Required work
Give every line below again, exactly.

Information supplied Start Marker

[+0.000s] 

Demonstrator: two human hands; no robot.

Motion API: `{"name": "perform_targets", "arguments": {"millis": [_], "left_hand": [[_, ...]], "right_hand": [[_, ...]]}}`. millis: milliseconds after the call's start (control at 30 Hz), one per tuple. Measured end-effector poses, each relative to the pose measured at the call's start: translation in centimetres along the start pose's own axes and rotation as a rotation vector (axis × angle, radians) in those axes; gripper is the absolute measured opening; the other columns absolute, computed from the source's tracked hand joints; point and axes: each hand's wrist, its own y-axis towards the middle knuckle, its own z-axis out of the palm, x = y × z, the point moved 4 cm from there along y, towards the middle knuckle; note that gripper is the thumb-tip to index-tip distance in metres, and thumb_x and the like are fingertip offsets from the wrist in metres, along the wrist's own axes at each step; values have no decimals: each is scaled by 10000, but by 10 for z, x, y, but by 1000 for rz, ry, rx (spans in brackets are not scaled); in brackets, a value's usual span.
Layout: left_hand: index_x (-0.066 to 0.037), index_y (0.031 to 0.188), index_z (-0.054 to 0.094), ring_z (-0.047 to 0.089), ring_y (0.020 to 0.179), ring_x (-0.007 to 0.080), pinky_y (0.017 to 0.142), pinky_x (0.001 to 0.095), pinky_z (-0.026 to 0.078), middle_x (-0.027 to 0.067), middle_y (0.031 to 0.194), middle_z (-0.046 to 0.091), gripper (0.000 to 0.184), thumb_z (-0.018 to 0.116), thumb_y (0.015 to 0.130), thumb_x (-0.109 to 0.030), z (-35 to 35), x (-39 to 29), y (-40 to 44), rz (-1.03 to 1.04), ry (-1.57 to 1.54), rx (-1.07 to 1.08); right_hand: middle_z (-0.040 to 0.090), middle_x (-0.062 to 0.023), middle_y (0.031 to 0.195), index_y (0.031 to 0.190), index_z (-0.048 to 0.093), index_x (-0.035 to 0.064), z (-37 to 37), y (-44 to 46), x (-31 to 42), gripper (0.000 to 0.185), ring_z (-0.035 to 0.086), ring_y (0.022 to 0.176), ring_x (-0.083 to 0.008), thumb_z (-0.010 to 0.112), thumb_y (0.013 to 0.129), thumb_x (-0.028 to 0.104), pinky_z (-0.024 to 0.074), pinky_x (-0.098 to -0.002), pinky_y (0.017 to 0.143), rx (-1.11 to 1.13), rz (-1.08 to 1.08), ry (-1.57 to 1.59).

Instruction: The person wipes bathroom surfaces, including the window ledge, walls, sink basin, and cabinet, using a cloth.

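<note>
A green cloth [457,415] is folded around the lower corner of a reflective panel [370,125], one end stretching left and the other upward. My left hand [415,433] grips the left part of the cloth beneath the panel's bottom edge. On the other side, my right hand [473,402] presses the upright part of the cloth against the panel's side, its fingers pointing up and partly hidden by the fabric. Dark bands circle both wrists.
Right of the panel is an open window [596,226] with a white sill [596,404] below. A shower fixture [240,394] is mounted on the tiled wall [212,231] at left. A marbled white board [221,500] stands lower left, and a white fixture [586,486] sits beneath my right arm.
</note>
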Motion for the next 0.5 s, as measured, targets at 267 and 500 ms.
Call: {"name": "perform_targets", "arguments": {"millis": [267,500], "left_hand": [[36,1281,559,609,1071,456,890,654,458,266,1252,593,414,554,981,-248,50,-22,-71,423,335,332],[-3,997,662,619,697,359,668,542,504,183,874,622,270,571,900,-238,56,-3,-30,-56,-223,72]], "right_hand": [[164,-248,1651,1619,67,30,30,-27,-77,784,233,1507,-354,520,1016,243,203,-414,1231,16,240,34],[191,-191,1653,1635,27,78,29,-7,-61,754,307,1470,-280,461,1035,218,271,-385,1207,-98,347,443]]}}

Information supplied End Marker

Expected answer
[+0.000s] 

Demonstrator: two human hands; no robot.

Motion API: `{"name": "perform_targets", "arguments": {"millis": [_], "left_hand": [[_, ...]], "right_hand": [[_, ...]]}}`. millis: milliseconds after the call's start (control at 30 Hz), one per tuple. Measured end-effector poses, each relative to the pose measured at the call's start: translation in centimetres along the start pose's own axes and rotation as a rotation vector (axis × angle, radians) in those axes; gripper is the absolute measured opening; the other columns absolute, computed from the source's tracked hand joints; point and axes: each hand's wrist, its own y-axis towards the middle knuckle, its own z-axis out of the palm, x = y × z, the point moved 4 cm from there along y, towards the middle knuckle; note that gripper is the thumb-tip to index-tip distance in metres, and thumb_x and the like are fingertip offsets from the wrist in metres, along the wrist's own axes at each step; values have no decimals: each is scaled by 10000, but by 10 for z, x, y, but by 1000 for rz, ry, rx (spans in brackets are not scaled); in brackets, a value's usual span.
Layout: left_hand: index_x (-0.066 to 0.037), index_y (0.031 to 0.188), index_z (-0.054 to 0.094), ring_z (-0.047 to 0.089), ring_y (0.020 to 0.179), ring_x (-0.007 to 0.080), pinky_y (0.017 to 0.142), pinky_x (0.001 to 0.095), pinky_z (-0.026 to 0.078), middle_x (-0.027 to 0.067), middle_y (0.031 to 0.194), middle_z (-0.046 to 0.091), gripper (0.000 to 0.184), thumb_z (-0.018 to 0.116), thumb_y (0.015 to 0.130), thumb_x (-0.109 to 0.030), z (-35 to 35), x (-39 to 29), y (-40 to 44), rz (-1.03 to 1.04), ry (-1.57 to 1.54), rx (-1.07 to 1.08); right_hand: middle_z (-0.040 to 0.090), middle_x (-0.062 to 0.023), middle_y (0.031 to 0.195), index_y (0.031 to 0.190), index_z (-0.048 to 0.093), index_x (-0.035 to 0.064), z (-37 to 37), y (-44 to 46), x (-31 to 42), gripper (0.000 to 0.185), ring_z (-0.035 to 0.086), ring_y (0.022 to 0.176), ring_x (-0.083 to 0.008), thumb_z (-0.010 to 0.112), thumb_y (0.013 to 0.129), thumb_x (-0.028 to 0.104), pinky_z (-0.024 to 0.074), pinky_x (-0.098 to -0.002), pinky_y (0.017 to 0.143), rx (-1.11 to 1.13), rz (-1.08 to 1.08), ry (-1.57 to 1.59).

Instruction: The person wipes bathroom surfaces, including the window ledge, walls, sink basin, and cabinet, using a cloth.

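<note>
A green cloth [457,415] is folded around the lower corner of a reflective panel [370,125], one end stretching left and the other upward. My left hand [415,433] grips the left part of the cloth beneath the panel's bottom edge. On the other side, my right hand [473,402] presses the upright part of the cloth against the panel's side, its fingers pointing up and partly hidden by the fabric. Dark bands circle both wrists.
Right of the panel is an open window [596,226] with a white sill [596,404] below. A shower fixture [240,394] is mounted on the tiled wall [212,231] at left. A marbled white board [221,500] stands lower left, and a white fixture [586,486] sits beneath my right arm.
</note>
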Motion for the next 0.5 s, as measured, targets at 267 and 500 ms.
Call: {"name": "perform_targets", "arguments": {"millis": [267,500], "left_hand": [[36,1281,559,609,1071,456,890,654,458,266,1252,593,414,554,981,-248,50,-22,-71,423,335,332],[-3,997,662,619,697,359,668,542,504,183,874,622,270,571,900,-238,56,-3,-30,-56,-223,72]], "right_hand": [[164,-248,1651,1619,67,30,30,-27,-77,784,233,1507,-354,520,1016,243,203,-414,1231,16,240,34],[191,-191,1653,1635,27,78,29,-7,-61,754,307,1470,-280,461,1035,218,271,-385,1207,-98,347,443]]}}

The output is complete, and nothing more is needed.